For the listing below, count the lines that contain "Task" and report only the number.

Dataset:

::::

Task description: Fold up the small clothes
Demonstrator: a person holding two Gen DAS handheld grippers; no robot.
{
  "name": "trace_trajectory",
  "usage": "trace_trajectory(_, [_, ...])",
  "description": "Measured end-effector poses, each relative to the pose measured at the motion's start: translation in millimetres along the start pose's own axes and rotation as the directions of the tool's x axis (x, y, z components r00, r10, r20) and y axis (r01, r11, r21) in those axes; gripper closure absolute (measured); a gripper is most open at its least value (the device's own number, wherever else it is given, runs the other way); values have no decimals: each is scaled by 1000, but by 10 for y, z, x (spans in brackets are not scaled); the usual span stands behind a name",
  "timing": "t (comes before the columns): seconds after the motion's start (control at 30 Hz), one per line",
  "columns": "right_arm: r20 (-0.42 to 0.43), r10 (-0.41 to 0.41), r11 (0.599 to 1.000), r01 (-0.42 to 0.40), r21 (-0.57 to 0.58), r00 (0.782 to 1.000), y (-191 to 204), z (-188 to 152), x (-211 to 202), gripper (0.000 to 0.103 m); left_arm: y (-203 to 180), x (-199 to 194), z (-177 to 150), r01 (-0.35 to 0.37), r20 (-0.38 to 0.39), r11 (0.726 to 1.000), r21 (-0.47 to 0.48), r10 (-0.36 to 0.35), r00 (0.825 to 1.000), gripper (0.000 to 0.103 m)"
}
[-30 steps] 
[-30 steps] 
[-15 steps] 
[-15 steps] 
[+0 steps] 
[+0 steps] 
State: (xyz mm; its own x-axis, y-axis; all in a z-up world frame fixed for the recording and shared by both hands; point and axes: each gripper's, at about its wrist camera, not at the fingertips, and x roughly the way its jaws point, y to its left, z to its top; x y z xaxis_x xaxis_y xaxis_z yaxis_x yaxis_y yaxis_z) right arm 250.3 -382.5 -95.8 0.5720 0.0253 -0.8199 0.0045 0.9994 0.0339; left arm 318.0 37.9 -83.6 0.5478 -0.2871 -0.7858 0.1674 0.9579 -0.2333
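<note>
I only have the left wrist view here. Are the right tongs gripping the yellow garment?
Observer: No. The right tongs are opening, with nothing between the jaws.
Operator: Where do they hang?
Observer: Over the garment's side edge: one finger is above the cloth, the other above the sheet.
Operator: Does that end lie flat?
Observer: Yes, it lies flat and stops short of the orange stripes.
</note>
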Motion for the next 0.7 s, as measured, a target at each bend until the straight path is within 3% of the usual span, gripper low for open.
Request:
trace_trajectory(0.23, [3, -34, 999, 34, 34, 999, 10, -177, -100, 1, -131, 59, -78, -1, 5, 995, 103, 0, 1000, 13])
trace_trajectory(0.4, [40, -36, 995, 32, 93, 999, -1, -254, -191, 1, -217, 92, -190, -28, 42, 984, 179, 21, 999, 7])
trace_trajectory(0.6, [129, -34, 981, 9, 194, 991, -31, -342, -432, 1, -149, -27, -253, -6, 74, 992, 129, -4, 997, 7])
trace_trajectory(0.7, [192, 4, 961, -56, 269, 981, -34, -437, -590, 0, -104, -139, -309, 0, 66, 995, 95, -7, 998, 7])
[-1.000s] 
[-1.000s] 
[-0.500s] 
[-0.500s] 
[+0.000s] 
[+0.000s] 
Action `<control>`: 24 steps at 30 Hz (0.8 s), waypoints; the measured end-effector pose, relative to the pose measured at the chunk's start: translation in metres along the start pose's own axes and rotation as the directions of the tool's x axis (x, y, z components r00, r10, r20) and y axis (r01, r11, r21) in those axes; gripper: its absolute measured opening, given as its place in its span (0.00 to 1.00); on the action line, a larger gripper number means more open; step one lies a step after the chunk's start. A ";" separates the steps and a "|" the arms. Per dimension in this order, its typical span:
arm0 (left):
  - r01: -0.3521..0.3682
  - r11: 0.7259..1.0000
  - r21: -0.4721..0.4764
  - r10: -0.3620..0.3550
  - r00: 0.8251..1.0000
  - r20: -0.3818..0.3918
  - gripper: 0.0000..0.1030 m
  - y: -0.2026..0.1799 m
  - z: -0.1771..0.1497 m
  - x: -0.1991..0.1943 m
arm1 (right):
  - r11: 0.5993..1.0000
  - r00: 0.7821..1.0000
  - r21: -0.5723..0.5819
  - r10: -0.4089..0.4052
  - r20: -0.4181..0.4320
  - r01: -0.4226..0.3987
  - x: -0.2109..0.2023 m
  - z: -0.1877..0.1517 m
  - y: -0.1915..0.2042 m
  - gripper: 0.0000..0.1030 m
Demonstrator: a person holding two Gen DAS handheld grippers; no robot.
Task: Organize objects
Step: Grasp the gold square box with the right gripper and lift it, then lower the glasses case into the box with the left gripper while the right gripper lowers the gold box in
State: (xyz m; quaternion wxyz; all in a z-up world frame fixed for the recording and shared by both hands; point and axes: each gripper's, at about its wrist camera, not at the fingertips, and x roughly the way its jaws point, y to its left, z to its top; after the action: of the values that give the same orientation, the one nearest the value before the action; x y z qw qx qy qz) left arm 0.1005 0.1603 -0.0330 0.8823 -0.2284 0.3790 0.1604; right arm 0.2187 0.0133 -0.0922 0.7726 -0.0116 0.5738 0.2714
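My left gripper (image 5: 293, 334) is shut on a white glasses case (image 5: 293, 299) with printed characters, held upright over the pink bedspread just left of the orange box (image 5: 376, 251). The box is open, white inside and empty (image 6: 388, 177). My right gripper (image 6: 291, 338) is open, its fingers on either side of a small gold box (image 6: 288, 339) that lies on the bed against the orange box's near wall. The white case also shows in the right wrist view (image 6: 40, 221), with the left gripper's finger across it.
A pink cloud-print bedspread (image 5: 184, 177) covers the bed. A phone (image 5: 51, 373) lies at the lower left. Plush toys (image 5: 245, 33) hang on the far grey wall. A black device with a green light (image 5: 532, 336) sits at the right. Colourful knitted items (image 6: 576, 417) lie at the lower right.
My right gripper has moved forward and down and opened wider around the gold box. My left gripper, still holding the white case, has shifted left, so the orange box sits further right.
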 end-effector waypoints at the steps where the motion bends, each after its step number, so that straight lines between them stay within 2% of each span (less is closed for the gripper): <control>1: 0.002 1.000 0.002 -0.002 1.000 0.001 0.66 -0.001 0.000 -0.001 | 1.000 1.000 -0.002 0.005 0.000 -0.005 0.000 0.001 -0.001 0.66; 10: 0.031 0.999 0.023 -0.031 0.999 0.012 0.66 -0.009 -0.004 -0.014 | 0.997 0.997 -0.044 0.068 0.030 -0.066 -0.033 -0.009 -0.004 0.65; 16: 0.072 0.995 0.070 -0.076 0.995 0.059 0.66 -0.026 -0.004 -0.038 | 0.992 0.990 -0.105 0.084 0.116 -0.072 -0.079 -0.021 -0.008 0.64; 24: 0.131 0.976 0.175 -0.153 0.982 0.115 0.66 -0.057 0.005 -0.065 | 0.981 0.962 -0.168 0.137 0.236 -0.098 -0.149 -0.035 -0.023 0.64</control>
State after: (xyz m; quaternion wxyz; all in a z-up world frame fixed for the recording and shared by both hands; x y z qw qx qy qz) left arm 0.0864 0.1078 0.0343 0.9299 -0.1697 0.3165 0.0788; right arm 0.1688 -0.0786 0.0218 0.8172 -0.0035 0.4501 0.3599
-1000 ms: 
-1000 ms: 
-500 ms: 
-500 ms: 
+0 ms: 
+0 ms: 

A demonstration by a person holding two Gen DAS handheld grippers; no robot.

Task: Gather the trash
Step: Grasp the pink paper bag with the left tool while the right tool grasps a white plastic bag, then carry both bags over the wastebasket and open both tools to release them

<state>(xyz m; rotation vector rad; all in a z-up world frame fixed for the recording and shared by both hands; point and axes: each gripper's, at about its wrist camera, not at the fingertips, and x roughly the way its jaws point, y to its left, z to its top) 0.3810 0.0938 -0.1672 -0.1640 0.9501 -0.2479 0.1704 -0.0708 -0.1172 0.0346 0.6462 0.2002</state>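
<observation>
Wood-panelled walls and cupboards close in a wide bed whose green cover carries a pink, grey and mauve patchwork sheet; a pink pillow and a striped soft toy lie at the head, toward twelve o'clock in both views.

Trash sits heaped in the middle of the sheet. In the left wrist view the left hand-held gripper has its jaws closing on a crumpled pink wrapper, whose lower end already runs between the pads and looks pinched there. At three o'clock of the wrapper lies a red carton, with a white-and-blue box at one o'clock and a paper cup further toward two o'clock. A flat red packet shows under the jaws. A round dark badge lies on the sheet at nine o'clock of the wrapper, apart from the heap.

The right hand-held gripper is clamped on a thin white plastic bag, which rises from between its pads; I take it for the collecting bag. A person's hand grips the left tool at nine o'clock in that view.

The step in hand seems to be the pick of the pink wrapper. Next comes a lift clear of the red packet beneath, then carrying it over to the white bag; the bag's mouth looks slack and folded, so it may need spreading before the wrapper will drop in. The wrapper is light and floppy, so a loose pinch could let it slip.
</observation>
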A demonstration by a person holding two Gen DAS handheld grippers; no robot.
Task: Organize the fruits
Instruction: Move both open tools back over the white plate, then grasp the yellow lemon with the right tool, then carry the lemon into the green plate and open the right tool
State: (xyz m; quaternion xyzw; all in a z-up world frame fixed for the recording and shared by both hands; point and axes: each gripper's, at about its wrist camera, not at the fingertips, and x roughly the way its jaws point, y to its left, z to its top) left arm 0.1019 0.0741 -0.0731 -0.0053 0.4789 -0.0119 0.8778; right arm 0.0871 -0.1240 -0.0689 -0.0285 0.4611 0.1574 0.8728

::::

Written response: 4